Each line below needs to be returned exactly. Skip any picture.

——————————

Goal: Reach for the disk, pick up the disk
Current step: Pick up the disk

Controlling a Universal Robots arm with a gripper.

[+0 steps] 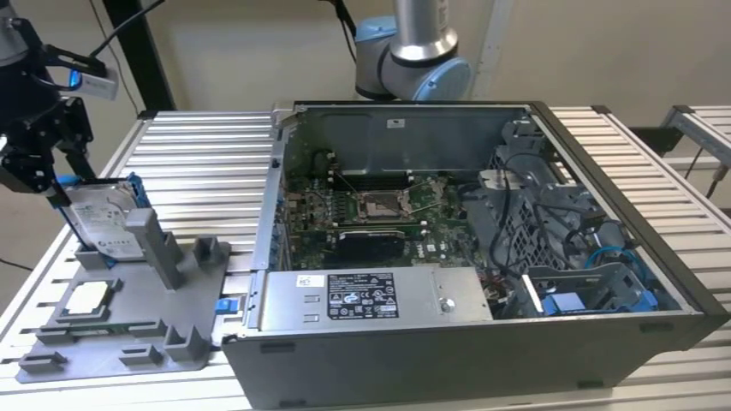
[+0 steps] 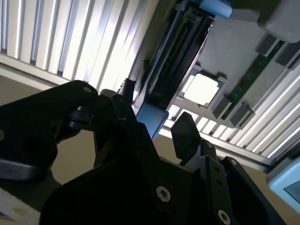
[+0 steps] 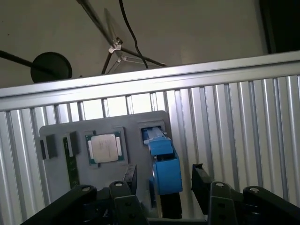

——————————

** ANSWER **
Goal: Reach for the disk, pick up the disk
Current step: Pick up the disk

Controlling a Universal Robots arm with a gripper.

[+0 steps] 
[+0 steps] 
[+0 steps] 

This brings the exercise to completion.